### Assignment
Line filter on the word "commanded": copy each matching line from the entries.

Stored items from a collection

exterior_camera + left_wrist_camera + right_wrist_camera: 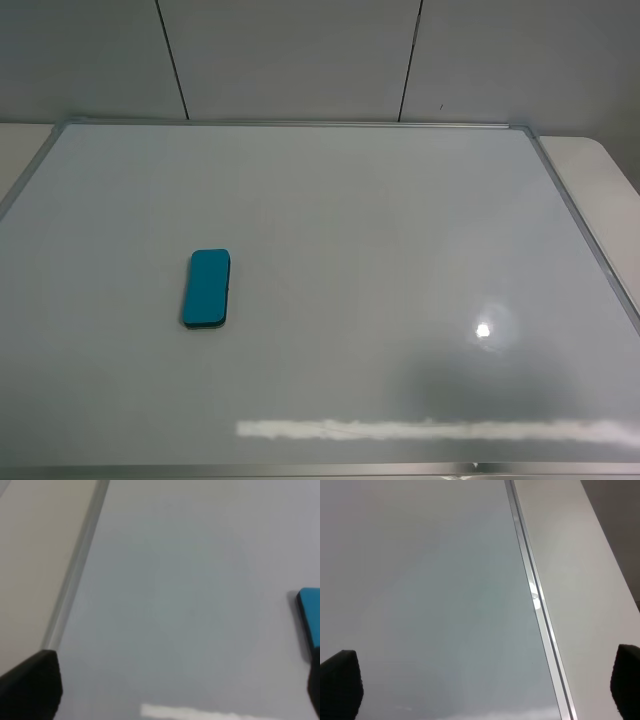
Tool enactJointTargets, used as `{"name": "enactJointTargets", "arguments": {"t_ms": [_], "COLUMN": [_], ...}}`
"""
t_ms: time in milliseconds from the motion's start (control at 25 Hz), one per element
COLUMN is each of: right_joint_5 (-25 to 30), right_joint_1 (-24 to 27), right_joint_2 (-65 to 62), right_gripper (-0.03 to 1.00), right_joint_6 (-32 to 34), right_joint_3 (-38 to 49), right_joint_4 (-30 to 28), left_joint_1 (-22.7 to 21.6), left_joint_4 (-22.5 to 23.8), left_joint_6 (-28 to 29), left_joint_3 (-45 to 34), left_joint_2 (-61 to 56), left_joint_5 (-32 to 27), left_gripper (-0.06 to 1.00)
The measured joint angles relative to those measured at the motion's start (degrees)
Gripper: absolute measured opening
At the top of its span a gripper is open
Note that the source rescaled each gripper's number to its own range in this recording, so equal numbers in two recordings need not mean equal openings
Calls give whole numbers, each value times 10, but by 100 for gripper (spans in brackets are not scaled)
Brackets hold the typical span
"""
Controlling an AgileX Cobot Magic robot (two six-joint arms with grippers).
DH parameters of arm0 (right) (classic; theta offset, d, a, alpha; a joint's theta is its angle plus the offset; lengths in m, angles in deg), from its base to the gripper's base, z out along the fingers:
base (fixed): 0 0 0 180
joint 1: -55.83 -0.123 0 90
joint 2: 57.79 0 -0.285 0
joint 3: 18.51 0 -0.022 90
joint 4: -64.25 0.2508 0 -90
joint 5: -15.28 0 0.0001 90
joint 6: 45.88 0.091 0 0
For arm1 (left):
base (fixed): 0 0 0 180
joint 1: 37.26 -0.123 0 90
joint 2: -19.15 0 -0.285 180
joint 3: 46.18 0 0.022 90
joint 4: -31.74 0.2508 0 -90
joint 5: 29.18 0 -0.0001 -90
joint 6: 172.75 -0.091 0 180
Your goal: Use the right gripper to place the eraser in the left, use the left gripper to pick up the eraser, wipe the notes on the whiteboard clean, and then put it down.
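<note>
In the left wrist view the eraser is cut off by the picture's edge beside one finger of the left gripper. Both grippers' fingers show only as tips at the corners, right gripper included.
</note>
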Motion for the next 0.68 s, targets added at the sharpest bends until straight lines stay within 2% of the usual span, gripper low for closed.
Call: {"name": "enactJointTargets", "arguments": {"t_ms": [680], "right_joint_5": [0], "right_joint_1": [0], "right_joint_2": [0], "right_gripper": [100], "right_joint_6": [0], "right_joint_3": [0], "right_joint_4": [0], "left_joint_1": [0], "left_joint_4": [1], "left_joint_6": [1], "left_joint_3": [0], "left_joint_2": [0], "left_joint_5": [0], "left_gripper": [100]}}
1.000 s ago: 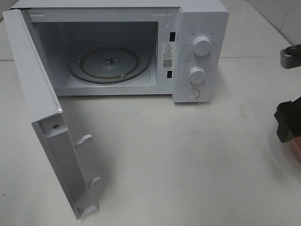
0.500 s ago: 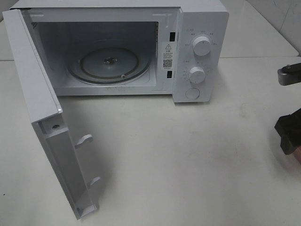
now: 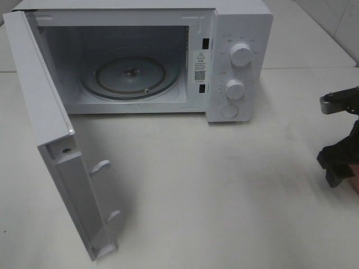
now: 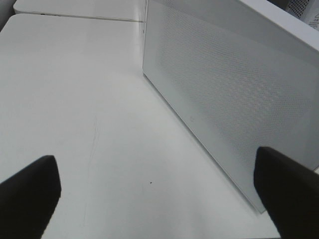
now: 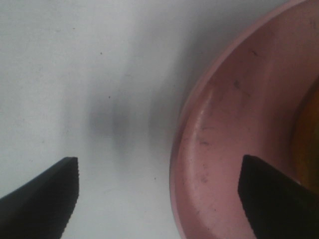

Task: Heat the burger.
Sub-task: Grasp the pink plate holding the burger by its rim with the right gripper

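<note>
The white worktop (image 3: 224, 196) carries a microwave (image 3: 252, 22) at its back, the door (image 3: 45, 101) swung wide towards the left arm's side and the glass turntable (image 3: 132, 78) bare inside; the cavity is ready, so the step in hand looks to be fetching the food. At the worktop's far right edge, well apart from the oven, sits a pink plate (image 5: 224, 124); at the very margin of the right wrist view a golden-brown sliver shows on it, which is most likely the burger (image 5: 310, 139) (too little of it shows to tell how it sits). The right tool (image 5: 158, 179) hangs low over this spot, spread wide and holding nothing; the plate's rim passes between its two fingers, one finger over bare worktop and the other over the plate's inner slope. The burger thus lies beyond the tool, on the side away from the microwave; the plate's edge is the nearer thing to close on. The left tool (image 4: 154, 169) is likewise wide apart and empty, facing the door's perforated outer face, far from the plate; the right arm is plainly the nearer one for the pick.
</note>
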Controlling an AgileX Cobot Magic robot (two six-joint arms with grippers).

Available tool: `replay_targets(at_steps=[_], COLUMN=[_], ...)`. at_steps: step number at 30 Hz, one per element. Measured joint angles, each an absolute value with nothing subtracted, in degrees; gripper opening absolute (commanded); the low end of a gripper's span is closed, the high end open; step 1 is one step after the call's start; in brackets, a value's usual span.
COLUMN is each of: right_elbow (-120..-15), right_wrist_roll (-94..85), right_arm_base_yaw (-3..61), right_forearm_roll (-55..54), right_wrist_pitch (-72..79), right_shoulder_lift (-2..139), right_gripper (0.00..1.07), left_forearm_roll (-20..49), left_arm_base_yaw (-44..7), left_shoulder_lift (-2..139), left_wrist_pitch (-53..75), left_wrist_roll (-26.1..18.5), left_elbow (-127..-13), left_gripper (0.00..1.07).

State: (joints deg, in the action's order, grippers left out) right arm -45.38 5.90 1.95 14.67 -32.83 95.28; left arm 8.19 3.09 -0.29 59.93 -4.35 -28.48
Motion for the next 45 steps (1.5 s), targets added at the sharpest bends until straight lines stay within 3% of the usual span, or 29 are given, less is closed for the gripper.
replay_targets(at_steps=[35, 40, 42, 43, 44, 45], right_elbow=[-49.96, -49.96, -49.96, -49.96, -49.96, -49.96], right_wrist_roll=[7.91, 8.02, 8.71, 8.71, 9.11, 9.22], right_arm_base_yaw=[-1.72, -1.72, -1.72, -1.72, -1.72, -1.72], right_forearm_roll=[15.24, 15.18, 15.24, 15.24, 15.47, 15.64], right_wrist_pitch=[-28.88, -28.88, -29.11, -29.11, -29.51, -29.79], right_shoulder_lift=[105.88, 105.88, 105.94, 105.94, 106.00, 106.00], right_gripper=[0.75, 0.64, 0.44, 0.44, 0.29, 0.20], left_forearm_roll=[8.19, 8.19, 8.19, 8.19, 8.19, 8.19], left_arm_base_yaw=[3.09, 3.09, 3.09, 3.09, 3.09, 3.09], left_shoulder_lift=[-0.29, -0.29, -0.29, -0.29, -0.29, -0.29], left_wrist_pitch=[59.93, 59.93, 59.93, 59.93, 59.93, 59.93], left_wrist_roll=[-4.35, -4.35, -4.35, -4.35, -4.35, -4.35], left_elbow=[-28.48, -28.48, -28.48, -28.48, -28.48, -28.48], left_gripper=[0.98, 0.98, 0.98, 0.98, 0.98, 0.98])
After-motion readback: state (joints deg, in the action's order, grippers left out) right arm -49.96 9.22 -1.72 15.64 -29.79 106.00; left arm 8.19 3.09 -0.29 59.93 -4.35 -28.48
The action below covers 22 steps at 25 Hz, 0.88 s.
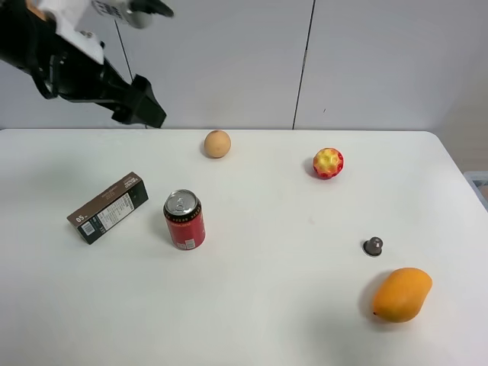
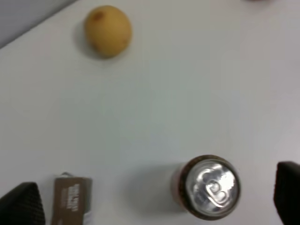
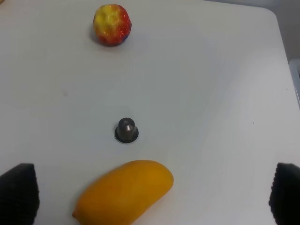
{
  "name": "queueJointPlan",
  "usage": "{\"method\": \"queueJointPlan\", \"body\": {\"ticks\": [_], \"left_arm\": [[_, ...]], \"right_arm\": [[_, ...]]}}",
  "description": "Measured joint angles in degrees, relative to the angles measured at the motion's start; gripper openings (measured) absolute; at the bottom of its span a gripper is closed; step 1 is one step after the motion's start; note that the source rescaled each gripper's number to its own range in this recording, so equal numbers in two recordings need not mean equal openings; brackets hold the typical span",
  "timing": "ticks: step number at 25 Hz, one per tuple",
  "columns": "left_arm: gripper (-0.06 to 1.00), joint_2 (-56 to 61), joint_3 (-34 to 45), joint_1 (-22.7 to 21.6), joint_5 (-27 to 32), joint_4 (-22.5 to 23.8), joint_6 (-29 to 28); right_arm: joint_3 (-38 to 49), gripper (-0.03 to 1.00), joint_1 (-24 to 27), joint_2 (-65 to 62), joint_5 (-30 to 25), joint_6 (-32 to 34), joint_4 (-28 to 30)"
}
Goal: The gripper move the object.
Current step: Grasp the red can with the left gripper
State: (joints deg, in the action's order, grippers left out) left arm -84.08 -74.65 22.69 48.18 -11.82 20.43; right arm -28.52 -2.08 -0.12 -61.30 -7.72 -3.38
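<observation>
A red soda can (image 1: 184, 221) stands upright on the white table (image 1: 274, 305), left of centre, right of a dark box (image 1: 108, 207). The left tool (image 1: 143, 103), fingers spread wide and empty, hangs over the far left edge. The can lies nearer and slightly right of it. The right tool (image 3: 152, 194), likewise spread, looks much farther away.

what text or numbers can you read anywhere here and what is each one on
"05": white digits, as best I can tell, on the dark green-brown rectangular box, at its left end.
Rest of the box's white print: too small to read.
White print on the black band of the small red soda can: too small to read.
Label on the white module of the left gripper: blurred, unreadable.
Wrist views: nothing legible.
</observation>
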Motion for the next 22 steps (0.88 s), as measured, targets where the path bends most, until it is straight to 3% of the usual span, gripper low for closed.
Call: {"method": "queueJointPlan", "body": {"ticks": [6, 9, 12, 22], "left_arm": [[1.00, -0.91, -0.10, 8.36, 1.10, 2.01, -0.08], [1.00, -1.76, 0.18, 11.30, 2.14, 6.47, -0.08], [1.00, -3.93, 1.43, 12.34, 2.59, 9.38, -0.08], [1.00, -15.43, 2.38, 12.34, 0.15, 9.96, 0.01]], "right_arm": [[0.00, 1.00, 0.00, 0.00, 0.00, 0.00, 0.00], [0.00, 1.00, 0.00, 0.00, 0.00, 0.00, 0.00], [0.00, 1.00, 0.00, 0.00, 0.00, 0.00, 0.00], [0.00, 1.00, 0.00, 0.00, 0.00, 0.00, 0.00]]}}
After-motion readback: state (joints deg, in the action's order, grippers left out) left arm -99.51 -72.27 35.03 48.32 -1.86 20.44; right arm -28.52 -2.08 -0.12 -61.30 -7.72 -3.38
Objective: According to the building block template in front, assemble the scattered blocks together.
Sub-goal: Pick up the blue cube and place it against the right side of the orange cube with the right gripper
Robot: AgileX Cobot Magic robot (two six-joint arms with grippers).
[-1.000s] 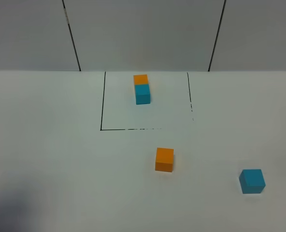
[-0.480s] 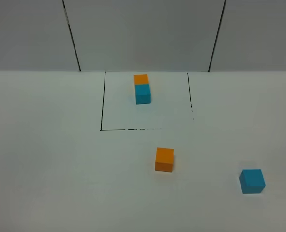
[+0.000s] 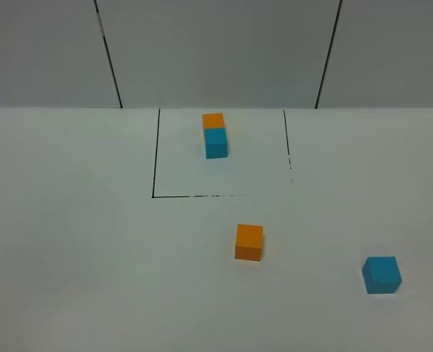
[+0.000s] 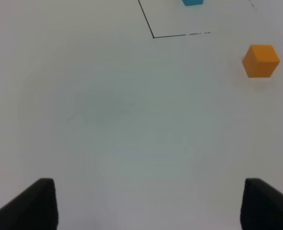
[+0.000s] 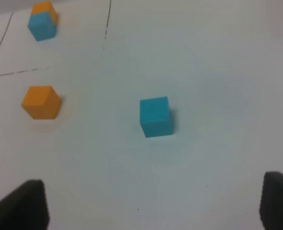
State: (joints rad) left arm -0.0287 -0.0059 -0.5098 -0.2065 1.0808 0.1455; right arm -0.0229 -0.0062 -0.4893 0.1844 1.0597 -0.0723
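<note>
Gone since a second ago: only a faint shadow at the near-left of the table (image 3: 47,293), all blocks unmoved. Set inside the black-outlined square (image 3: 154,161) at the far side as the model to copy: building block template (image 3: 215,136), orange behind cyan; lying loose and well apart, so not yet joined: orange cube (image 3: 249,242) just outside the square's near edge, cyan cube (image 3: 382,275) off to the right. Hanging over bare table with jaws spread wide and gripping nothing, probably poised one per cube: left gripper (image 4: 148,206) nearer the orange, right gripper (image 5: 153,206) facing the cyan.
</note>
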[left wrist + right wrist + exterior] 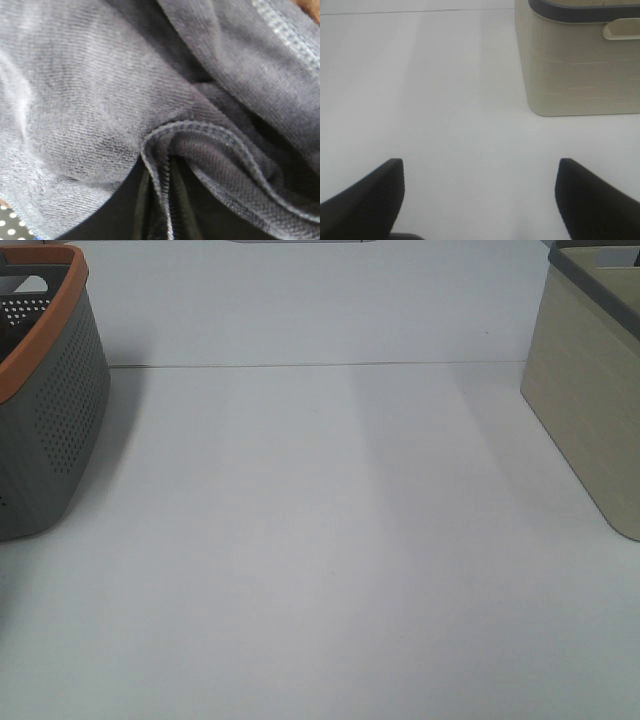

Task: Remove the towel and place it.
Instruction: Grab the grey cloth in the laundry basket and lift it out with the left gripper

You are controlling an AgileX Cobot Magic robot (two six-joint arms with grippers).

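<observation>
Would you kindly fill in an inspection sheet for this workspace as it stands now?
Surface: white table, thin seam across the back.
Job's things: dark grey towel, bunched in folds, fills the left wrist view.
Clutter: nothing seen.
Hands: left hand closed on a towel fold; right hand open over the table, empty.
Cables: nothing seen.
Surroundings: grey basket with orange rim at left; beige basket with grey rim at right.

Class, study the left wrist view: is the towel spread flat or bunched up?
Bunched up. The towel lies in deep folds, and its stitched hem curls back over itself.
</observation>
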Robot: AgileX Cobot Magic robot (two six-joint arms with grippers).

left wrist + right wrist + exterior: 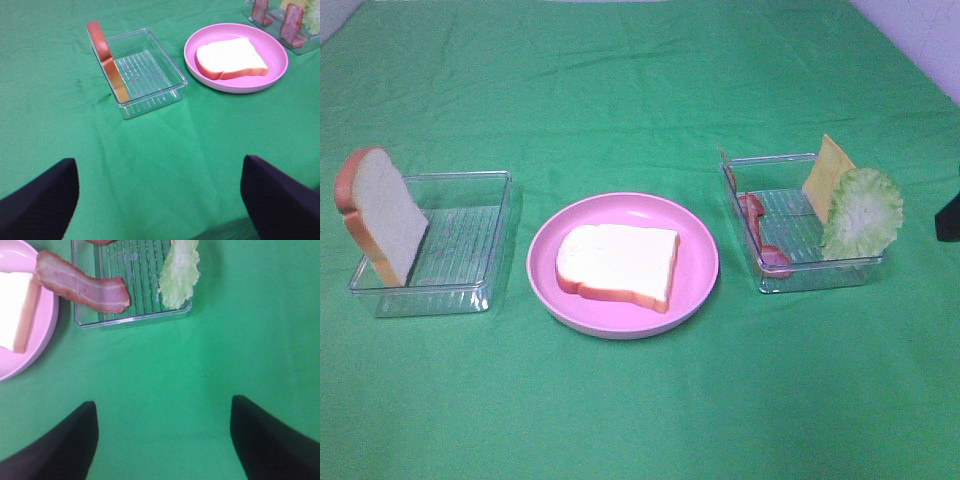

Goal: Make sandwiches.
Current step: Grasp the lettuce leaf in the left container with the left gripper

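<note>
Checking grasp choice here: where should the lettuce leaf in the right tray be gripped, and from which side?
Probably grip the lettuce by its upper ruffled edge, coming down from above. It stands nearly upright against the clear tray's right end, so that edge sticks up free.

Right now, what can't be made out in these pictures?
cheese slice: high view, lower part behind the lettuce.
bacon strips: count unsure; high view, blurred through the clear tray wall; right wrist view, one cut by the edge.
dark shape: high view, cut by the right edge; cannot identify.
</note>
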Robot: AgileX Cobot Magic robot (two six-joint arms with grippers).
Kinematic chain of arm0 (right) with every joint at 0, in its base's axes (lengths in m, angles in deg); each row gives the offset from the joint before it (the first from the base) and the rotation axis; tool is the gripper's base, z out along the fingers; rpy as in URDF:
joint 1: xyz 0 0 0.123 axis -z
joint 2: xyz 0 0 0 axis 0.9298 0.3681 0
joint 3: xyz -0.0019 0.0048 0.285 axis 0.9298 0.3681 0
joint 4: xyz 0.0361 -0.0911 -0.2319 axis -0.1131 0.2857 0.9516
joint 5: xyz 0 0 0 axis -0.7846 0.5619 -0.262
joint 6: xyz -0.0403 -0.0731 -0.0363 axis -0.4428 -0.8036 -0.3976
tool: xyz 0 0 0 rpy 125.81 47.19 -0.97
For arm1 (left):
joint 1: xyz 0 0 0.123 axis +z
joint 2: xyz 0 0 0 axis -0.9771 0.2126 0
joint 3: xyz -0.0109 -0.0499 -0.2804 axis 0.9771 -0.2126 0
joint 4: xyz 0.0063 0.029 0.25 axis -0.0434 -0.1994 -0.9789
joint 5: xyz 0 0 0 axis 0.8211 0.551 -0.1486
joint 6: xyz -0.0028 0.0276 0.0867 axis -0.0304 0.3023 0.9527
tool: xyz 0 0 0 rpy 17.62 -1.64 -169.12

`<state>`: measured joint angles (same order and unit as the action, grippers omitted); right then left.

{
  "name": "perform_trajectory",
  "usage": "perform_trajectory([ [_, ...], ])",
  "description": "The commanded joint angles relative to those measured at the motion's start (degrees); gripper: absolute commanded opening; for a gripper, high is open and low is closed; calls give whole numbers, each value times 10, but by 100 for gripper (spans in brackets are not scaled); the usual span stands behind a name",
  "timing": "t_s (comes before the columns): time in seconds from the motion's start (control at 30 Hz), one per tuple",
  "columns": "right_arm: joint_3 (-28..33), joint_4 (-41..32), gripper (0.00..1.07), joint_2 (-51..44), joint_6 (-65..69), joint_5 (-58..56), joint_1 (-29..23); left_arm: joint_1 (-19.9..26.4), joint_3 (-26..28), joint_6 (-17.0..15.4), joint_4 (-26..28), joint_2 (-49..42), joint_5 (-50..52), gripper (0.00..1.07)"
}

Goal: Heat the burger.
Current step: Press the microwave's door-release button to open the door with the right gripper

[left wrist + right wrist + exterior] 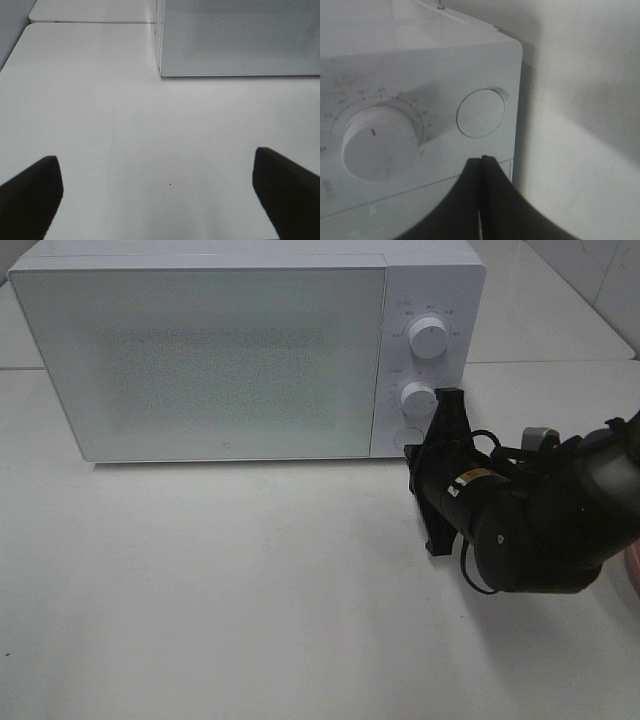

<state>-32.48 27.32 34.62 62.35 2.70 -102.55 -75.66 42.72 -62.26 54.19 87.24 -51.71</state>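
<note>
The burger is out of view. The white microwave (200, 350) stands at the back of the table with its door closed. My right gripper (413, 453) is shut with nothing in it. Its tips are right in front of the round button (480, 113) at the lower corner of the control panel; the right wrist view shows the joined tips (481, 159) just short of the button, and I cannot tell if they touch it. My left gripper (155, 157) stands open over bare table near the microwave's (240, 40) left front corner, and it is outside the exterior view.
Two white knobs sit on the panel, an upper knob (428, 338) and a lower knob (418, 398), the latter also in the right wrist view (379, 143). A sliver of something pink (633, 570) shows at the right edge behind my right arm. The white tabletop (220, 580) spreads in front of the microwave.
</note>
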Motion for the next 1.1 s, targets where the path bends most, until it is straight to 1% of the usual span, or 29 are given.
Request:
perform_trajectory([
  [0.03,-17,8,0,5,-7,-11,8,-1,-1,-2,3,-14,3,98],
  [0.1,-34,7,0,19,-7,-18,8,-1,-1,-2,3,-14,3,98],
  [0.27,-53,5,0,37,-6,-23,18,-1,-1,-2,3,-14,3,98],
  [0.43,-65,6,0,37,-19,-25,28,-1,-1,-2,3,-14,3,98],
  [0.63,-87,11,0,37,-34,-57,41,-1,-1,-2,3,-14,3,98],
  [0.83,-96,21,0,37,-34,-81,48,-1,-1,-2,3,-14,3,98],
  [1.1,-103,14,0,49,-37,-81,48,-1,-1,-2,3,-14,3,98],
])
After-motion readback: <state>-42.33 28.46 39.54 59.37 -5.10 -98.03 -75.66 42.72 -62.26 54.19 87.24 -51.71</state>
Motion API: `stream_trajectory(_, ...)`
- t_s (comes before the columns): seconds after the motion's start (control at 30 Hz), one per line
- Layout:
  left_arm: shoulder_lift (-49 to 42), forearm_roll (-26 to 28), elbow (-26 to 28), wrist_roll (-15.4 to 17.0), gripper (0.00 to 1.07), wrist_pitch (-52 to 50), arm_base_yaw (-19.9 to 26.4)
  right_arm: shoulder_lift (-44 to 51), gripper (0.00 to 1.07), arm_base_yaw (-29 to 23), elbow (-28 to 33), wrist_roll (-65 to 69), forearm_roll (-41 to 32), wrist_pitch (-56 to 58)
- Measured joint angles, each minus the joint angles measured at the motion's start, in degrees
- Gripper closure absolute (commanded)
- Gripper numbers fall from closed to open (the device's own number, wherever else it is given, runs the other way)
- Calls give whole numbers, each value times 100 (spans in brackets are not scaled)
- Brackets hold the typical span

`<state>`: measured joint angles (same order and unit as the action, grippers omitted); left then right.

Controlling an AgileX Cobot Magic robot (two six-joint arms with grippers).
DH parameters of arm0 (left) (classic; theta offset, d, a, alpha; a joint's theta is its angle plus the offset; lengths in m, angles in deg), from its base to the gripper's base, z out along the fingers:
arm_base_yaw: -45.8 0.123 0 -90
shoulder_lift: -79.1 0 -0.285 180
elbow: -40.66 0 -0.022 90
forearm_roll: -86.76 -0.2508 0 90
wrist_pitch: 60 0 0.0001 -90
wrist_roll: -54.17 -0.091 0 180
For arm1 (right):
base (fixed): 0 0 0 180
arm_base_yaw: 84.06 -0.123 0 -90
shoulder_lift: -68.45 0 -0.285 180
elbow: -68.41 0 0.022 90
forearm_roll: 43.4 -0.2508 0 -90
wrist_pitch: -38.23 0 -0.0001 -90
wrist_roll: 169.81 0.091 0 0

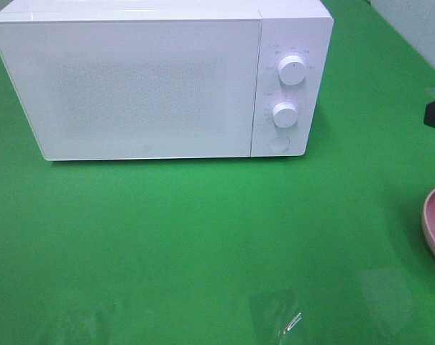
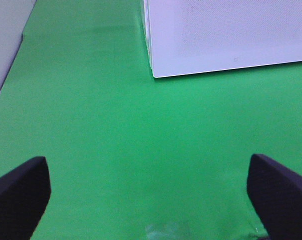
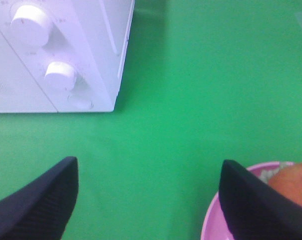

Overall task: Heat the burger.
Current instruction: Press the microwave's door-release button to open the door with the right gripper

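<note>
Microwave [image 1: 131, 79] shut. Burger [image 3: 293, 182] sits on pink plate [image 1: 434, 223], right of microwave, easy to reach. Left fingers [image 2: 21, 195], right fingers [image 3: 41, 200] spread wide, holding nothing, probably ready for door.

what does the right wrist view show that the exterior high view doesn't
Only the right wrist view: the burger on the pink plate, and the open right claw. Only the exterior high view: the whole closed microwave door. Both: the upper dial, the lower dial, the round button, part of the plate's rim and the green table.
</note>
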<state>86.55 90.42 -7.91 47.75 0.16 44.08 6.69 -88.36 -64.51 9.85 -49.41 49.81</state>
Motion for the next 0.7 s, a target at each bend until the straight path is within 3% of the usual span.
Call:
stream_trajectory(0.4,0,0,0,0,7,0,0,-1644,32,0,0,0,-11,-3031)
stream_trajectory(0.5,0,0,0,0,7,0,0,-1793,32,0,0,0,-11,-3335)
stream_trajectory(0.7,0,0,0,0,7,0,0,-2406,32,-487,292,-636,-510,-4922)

### Task output
Available tool: `replay_targets(at_steps=[_], COLUMN=[_], ...)`. at_steps: step number at 30 Hz, one per element. Measured joint angles, each an absolute value with nothing subtracted, in degrees; gripper opening absolute (commanded); the low end of a gripper's span is closed, the high end open; step 1 is one step after the call's start; in brackets, a value's usual span.
  "description": "The commanded joint angles relative to those measured at the motion's start (degrees); gripper: absolute commanded opening; for a gripper, high is open and low is closed; calls give whole numbers, each value times 10, but by 100 for gripper (spans in brackets are not scaled); the usual span stands behind a name",
- Gripper closure absolute (commanded)

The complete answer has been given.